La terre est ici le matériau premier. Pas un site sur lequel bâtir, mais une matière à creuser, à écarter, à retenir. Le projet s’enfonce dans la prairie sans en interrompre le mouvement : vu de loin, le paysage reste intact, la colline continue.
Archéologie du présent
L’excavation révèle la stratigraphie du sol — argile ocre, couche de terre brune, herbe rase. Les murs de pierres sèches reprennent ce que le lieu contenait déjà : des cailloux ramassés à même le terrain, maçonnés à la main sans liant. Le bois brut des montants et de la façade dialogue avec cette palette de matières non transformées.

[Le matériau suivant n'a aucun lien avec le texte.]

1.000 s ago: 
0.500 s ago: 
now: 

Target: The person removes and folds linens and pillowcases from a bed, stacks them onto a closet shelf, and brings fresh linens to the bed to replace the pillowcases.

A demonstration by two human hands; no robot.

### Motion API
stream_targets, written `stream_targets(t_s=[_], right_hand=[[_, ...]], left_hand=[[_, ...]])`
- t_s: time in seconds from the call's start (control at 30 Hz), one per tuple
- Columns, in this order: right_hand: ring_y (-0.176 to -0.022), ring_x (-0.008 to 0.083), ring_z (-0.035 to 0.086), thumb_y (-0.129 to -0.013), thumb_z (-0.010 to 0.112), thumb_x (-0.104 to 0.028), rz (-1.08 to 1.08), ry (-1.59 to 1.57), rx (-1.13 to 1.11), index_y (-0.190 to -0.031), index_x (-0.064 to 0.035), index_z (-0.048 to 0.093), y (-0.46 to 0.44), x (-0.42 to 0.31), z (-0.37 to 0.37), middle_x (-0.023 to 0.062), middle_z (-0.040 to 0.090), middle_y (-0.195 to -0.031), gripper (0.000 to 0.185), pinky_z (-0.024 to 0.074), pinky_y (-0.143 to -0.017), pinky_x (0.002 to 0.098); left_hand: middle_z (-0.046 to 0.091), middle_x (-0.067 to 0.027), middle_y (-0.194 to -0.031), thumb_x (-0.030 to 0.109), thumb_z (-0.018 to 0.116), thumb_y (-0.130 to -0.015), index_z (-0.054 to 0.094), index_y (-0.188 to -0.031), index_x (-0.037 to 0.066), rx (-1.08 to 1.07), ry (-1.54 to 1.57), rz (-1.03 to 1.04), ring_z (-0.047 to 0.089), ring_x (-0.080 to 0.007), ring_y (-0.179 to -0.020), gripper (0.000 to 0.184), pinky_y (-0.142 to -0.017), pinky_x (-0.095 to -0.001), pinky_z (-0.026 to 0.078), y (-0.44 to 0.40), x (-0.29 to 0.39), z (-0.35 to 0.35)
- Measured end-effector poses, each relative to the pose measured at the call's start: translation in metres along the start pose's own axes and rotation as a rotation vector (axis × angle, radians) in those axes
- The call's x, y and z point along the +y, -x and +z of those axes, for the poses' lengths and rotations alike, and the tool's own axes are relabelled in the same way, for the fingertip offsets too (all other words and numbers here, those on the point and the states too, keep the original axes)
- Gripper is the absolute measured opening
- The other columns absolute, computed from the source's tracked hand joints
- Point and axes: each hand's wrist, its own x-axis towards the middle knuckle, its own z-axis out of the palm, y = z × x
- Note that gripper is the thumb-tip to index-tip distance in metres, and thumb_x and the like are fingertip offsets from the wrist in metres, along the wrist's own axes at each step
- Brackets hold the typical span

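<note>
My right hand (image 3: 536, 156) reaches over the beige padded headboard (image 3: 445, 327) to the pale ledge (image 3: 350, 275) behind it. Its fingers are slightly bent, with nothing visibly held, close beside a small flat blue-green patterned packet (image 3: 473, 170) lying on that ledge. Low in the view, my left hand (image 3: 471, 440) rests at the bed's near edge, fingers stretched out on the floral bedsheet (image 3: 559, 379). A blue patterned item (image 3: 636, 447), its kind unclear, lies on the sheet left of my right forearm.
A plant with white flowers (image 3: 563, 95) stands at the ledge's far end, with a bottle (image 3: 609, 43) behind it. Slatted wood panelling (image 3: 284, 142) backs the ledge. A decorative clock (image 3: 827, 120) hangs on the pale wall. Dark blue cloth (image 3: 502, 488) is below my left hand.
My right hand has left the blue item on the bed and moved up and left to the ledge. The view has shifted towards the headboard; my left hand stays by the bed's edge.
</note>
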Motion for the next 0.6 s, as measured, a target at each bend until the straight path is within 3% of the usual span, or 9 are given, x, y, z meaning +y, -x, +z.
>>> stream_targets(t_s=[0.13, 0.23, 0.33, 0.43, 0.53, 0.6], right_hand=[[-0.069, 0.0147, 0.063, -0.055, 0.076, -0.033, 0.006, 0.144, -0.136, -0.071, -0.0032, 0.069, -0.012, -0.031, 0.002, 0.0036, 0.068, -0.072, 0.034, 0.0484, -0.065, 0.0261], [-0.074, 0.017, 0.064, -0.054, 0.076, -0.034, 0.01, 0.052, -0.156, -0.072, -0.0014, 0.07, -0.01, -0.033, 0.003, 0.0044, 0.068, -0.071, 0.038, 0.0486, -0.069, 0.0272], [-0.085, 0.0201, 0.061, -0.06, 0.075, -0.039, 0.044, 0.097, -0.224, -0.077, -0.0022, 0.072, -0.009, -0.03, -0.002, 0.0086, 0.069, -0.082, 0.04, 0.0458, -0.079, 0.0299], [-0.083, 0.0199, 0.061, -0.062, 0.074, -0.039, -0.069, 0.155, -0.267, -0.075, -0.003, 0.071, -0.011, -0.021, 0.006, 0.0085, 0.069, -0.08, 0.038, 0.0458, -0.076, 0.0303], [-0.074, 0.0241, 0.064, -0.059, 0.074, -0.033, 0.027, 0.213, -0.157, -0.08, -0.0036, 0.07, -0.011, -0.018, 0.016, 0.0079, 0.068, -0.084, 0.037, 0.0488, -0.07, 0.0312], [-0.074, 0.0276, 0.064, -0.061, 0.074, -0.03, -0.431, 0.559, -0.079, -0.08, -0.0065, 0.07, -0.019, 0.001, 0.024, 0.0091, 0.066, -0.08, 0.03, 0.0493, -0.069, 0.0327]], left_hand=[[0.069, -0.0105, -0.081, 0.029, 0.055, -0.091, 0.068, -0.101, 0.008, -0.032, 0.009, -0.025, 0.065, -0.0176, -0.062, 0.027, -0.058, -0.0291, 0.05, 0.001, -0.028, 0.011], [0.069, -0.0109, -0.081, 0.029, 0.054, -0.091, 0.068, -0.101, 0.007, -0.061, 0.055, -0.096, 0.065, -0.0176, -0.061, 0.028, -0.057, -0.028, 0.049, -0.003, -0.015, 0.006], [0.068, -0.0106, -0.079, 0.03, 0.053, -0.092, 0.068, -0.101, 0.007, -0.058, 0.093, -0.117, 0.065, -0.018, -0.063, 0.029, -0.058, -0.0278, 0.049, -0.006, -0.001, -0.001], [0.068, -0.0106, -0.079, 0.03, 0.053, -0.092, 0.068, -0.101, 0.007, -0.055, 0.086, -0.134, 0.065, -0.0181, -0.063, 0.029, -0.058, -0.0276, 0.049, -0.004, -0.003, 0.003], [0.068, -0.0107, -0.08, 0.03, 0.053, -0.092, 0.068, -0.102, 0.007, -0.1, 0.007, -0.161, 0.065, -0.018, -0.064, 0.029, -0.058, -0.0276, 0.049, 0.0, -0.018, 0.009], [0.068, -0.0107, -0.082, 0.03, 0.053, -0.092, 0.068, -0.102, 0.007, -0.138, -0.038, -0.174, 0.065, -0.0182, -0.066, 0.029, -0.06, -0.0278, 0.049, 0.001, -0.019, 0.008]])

La toiture plane en béton affleure le niveau du sol comme un couvercle discret, presque invisible depuis la crête.
L’intérieur comme abri primitif
Construire sous la terre, c’est rappeler que l’architecture précède les murs.
L’espace intérieur est une grotte réinterprétée : protégé du vent, tempéré par l’inertie thermique du sol environnant, éclairé par une unique ouverture en façade orientée vers le ciel nuageux. La lumière y entre oblique, rasante, changeante. L’atmosphère est celle d’un refuge ancien — calme, concentré, indifférent à l’urgence.